** YOUR TASK **
Each record below is to be copied word for word, with pictures removed.

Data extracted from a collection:
+---+

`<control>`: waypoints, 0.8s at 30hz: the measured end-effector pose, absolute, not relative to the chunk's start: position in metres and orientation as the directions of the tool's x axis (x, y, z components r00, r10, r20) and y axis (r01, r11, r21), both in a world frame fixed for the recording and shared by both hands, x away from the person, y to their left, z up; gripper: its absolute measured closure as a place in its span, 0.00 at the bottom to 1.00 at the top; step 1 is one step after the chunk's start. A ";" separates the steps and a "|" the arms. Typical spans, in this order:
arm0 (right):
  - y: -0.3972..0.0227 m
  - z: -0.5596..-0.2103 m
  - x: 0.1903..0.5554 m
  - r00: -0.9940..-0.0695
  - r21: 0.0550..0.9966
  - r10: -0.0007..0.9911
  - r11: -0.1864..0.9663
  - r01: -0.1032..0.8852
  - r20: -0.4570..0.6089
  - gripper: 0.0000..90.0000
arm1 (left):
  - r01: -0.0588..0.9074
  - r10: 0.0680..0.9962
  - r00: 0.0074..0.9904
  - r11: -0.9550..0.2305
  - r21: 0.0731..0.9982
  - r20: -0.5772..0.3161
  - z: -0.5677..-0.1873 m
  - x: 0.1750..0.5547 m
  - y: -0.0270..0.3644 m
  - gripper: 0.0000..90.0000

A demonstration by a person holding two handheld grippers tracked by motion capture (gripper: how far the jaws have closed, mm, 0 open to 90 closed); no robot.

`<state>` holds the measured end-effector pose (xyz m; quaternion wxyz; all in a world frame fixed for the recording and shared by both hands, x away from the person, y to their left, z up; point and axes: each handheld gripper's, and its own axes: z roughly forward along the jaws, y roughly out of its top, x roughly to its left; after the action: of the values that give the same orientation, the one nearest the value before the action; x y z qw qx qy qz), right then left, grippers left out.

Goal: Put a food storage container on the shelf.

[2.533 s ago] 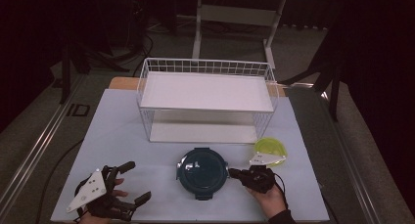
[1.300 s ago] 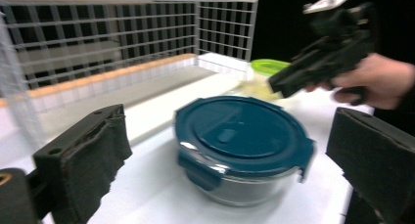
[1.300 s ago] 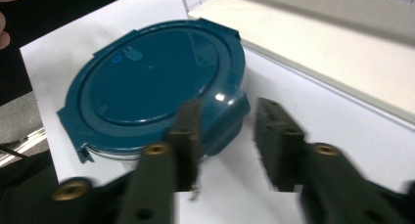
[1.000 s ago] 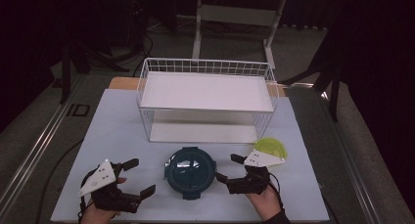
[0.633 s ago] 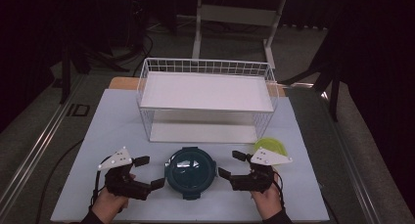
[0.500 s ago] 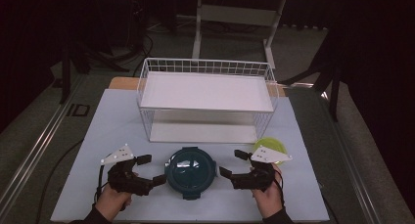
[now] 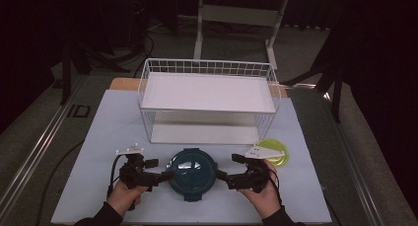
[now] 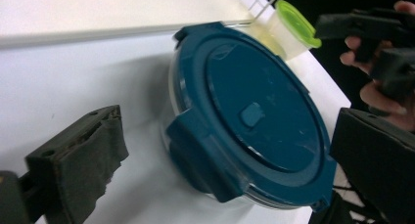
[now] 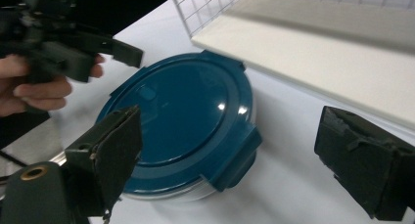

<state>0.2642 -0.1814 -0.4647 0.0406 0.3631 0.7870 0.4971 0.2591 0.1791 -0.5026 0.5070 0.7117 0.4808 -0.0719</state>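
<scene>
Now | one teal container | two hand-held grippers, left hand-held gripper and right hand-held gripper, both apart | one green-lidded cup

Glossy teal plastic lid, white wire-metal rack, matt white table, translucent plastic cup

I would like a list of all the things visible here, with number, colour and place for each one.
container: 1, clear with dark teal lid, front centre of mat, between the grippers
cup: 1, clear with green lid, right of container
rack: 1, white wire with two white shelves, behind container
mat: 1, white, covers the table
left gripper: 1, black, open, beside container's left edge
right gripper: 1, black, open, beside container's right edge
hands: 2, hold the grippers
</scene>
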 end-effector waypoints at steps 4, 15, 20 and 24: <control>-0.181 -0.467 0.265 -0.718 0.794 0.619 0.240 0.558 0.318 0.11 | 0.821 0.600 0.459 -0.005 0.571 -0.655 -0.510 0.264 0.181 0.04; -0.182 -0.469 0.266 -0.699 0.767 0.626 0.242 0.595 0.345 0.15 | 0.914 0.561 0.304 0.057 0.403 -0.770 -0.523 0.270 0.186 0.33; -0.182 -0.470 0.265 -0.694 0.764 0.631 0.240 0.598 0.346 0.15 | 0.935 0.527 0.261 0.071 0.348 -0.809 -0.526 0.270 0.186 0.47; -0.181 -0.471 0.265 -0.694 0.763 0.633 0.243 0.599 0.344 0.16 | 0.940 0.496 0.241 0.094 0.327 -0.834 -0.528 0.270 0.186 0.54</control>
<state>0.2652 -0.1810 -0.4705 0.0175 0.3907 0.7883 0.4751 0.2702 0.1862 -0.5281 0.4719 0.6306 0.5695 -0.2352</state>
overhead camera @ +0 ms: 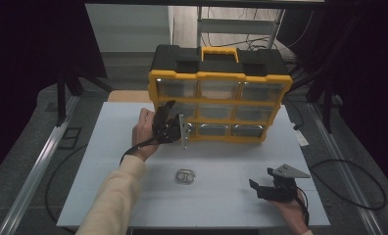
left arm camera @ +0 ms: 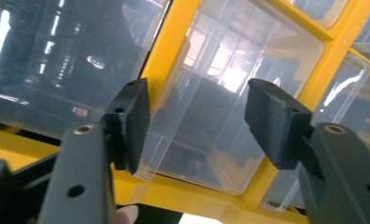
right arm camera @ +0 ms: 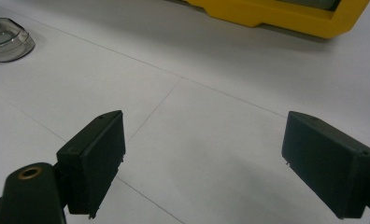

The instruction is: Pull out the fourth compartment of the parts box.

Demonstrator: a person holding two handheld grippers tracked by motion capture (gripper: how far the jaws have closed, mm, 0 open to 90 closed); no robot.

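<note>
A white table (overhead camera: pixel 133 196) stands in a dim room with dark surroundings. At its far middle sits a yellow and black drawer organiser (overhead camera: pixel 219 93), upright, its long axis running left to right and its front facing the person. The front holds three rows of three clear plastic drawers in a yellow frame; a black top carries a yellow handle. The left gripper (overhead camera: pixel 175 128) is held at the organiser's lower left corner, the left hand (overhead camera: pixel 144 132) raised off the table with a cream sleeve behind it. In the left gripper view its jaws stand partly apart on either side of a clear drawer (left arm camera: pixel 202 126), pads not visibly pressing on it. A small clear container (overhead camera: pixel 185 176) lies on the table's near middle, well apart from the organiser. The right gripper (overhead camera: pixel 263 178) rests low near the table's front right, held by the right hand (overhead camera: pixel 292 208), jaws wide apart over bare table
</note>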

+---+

** TASK RESULT **
`<control>`: waypoints, 0.8s at 30hz: the measured end-effector pose, absolute, not relative to the chunk's start: position in metres and orientation as the directions of the tool's x axis (x, y, z components r00, r10, r20) and y axis (r01, r11, r21), both in a world frame fixed for the recording and shared by both hands, x away from the person, y to their left, z up; gripper: its absolute measured closure as a place in its span, 0.00 at the bottom to 1.00 at the top; step 1 is one step after the chunk's start. A ";" separates the steps and a "|" the arms. Typical spans, in this order:
arm0 (right):
  - y: -0.3972..0.0227 m
  - z: -0.5596..-0.2103 m
  - x: 0.1903..0.5554 m
  - r00: -0.9940..-0.0695
  - r21: 0.0550..0.9966
  - r10: -0.0007..0.9911
  - r11: -0.1864..0.9663
  - r01: -0.1032..0.8852
  - r20: -0.4570..0.6089
  - gripper: 0.0000..90.0000
arm1 (left):
  - r01: -0.0588..0.9074
  - r10: 0.0680..0.9962
  - r00: 0.0074..0.9904
  - r11: -0.9550..0.2305
  - r21: 0.0731..0.9982
  - r20: -0.5772..0.3161
  - z: -0.5677..-0.1873 m
  - x: 0.1750..0.5547 m
  - y: -0.0270..0.3644 m
  - gripper: 0.0000..90.0000

A demonstration by a person holding two handheld grippers tracked by motion capture (gripper: how far the jaws have closed, mm, 0 open to 90 closed); no robot.

`<state>` holds the measured end-effector pose (xyz m; quaternion wxyz; all in a world frame fixed for the recording and shared by both hands, x away from the person, y to their left, z up; point and axes: each handheld gripper's, and its own axes: z roughly forward along the jaws, y roughly out of its top, x roughly to its left; after the action: of the values that give the same orientation, the one nearest the value before the action; x y z qw qx qy qz), right then left, grippers left out.

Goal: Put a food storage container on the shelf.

[2.533 s ago] 
[1.300 s ago] 
[1.300 s ago] 
[1.000 s ago] 
[0.633 s ago] 
[0.500 s ago] 
[now] 
[now] 
[now] 

<state>0.2642 -0.1814 -0.4647 0.0406 0.3631 0.7870 0.4971 0.2591 0.1791 -0.5026 0.5070 0.7117 0.4808 -0.0719</state>
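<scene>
Now | one teal container | two hand-held grippers, left hand-held gripper and right hand-held gripper, both apart | one green-lidded cup

Glossy teal plastic lid, white wire-metal rack, matt white table, translucent plastic cup

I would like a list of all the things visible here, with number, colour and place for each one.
container: 1, clear with dark teal lid, front centre of mat, between the grippers
cup: 1, clear with green lid, right of container
rack: 1, white wire with two white shelves, behind container
mat: 1, white, covers the table
left gripper: 1, black, open, beside container's left edge
right gripper: 1, black, open, beside container's right edge
hands: 2, hold the grippers
</scene>
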 end-effector waypoints at steps 4, 15, 20 and 24: <control>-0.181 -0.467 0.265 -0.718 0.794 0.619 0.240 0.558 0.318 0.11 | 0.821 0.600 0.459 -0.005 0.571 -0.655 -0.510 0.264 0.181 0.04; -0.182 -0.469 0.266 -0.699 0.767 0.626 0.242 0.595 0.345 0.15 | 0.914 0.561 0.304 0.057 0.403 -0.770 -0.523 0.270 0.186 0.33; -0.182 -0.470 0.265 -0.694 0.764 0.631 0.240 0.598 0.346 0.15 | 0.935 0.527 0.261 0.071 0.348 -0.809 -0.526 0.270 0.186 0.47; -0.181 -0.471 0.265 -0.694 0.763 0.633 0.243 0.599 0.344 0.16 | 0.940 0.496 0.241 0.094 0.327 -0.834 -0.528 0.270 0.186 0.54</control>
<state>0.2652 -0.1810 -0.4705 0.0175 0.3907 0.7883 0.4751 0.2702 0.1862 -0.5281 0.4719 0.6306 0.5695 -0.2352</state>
overhead camera @ +0 ms: 
left arm camera @ +0 ms: 
right arm camera @ +0 ms: 

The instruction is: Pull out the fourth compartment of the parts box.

Demonstrator: a person holding two handheld grippers tracked by motion capture (gripper: how far the jaws have closed, mm, 0 open to 90 closed); no robot.

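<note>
A white table (overhead camera: pixel 133 196) stands in a dim room with dark surroundings. At its far middle sits a yellow and black drawer organiser (overhead camera: pixel 219 93), upright, its long axis running left to right and its front facing the person. The front holds three rows of three clear plastic drawers in a yellow frame; a black top carries a yellow handle. The left gripper (overhead camera: pixel 175 128) is held at the organiser's lower left corner, the left hand (overhead camera: pixel 144 132) raised off the table with a cream sleeve behind it. In the left gripper view its jaws stand partly apart on either side of a clear drawer (left arm camera: pixel 202 126), pads not visibly pressing on it. A small clear container (overhead camera: pixel 185 176) lies on the table's near middle, well apart from the organiser. The right gripper (overhead camera: pixel 263 178) rests low near the table's front right, held by the right hand (overhead camera: pixel 292 208), jaws wide apart over bare table
</note>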

With this output, the exercise is done.